§ Description of the task: From the first line of the material below to the line containing "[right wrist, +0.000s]", repeat every line exactly and add nothing.

§ Recorded information:
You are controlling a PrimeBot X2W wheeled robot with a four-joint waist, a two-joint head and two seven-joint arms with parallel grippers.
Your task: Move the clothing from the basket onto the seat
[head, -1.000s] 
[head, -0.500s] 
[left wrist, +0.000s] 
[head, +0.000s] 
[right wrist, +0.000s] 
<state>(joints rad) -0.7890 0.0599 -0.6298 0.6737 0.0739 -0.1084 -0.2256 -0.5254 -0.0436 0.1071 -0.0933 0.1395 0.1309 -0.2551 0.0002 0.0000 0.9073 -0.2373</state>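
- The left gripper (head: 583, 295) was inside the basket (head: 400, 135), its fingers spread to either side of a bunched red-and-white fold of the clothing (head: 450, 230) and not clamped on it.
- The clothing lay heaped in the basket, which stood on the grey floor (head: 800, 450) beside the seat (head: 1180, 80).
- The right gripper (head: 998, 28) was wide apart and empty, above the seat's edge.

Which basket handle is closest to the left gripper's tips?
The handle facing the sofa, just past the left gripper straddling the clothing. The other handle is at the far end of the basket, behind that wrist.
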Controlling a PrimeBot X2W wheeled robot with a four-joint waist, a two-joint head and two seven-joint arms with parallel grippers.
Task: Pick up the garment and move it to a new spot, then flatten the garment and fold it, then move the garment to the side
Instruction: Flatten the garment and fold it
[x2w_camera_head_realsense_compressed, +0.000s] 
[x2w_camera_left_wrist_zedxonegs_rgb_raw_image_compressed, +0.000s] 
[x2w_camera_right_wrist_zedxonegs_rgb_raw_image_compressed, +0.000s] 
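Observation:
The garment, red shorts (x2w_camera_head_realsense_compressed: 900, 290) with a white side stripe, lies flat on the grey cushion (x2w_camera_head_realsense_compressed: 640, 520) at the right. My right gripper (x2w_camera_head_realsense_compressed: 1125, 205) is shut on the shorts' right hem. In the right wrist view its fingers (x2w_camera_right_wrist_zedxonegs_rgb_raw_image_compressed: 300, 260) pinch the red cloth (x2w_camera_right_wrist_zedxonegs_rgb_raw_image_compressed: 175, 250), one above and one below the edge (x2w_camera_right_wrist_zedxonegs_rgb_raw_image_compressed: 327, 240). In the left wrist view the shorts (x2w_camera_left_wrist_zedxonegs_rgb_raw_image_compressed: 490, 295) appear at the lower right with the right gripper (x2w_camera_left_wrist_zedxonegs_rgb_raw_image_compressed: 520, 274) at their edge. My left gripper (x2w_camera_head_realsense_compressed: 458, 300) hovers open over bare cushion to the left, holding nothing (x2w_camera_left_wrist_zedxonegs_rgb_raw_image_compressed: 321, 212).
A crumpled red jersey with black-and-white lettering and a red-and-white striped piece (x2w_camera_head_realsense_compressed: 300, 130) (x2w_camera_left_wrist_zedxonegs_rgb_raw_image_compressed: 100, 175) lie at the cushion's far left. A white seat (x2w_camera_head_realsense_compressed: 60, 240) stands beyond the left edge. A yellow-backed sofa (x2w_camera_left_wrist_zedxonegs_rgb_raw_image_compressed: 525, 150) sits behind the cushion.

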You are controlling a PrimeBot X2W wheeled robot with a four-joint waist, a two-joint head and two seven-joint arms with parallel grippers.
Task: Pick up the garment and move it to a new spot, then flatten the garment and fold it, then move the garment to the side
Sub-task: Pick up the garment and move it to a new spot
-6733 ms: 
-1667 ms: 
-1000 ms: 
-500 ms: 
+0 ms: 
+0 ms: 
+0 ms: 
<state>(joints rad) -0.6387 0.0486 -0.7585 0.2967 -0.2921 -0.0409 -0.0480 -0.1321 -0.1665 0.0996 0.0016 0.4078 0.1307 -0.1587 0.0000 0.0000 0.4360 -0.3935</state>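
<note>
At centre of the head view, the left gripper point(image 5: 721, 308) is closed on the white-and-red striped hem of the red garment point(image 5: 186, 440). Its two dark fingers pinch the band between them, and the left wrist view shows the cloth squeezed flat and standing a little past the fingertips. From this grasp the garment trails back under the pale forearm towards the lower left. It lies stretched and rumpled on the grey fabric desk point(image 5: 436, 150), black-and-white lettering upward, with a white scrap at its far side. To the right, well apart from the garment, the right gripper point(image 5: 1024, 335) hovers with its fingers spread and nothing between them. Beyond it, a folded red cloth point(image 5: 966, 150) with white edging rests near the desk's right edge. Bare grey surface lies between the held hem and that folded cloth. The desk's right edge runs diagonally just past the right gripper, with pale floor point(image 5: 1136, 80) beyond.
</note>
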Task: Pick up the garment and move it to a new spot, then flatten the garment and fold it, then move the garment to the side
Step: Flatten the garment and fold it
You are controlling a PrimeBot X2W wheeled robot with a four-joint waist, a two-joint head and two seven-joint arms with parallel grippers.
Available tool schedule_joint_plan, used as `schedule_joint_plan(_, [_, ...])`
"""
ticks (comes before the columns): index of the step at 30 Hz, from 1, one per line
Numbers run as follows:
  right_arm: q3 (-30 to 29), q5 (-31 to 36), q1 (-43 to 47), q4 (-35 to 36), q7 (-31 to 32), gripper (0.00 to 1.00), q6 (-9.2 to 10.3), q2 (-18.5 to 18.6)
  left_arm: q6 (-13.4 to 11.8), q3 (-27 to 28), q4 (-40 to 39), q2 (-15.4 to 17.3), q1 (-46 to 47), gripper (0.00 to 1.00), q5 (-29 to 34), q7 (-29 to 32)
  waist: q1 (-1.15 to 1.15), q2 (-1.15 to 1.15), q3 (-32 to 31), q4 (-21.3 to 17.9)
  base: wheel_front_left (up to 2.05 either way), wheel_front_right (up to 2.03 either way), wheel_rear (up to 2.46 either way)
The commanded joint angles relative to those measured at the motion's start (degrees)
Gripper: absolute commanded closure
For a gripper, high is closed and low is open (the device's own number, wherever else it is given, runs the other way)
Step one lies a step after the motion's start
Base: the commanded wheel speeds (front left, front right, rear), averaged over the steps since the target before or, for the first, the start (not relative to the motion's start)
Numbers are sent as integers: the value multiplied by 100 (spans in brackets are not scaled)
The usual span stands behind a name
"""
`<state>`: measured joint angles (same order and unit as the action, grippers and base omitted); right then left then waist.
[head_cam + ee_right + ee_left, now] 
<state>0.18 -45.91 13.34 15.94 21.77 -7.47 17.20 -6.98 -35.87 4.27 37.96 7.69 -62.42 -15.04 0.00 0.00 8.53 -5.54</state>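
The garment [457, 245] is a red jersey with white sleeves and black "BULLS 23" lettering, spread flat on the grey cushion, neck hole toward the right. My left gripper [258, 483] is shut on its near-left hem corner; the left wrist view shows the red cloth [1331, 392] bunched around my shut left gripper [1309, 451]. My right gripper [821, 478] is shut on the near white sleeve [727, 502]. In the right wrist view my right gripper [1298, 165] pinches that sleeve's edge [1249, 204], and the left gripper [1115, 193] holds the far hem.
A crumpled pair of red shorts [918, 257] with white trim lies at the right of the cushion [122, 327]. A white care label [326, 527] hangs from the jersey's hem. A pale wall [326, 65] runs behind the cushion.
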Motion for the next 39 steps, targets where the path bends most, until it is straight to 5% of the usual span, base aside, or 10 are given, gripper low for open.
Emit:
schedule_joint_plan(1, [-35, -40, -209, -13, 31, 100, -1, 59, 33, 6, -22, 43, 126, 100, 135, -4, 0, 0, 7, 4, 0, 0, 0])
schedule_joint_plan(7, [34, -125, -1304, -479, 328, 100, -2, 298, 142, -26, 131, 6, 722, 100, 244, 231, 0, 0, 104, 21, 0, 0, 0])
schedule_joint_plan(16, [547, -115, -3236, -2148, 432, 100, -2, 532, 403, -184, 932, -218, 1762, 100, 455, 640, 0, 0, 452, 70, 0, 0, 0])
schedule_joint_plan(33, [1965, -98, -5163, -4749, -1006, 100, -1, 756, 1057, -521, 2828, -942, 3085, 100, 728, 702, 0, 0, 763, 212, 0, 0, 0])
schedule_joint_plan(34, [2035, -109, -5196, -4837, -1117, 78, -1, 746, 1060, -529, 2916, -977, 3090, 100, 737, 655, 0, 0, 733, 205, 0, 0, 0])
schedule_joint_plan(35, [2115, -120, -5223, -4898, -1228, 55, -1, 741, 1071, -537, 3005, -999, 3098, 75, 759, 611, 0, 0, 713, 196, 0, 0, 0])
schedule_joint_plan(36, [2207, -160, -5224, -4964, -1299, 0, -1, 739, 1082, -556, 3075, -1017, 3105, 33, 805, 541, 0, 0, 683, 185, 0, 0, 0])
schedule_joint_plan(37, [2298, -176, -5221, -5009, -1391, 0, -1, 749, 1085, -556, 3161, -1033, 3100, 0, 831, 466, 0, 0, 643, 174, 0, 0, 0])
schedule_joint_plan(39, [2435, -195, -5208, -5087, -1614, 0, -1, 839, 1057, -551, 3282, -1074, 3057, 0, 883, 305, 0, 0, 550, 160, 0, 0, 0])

§ Solution for this problem:
You are controlling a PrimeBot X2W wheeled robot with a four-joint waist, a two-joint head and two seven-joint arms with parallel grippers.
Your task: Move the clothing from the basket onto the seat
[head, -1.000s] 
[head, -0.500s] 
[left wrist, +0.000s] 
[head, +0.000s] 
[right wrist, +0.000s] 

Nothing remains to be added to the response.